1. Project Overview
In this project, you will use R and apply exploratory data analysis techniques to explore relationships in one variable to multiple variables and to explore a selected data set for distributions, outliers, and anomalies.
What do I Need to Install?
In order to complete the project, you will need to install R. You can download and install R from the Comprehensive R Archive Network (CRAN).
After installing R, you will need to download and install R Studio. Chooes the appropriate installation for your operating system.
Finally, you will need to install a few packages.
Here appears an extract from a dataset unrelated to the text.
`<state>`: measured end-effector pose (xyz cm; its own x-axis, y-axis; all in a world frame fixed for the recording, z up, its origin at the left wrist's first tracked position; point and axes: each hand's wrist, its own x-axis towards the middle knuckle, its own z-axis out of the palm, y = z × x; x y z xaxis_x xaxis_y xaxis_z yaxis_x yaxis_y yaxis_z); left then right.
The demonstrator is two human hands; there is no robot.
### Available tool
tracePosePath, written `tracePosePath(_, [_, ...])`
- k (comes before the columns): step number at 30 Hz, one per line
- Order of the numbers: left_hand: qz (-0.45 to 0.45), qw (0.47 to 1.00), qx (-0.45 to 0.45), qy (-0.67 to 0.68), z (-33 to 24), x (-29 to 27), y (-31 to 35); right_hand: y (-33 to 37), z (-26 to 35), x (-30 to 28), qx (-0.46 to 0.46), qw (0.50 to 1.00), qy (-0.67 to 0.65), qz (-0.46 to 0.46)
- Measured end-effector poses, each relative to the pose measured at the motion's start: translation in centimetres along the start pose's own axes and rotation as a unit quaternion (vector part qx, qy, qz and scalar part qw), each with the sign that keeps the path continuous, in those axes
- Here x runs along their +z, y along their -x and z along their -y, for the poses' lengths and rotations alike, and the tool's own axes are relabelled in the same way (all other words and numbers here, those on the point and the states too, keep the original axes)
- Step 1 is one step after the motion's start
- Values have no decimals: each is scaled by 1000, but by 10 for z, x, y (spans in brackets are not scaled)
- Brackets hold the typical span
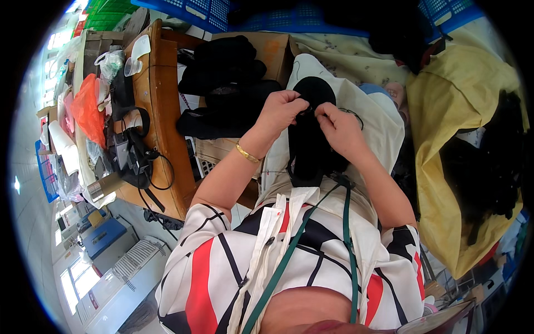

We recommend opening R Studio and installing the following packages using the command line.
install.packages("ggplot2", dependencies = T)
install.packages("knitr", dependencies = T)
install.packages("dplyr", dependencies = T)
For more information on installing R packages, please refer to Installing R Packages on R Bloggers.
Why this Project?
Exploratory Data Analysis (EDA) is the numerical and graphical examination of data characteristics and relationships before formal, rigorous statistical analyses are applied.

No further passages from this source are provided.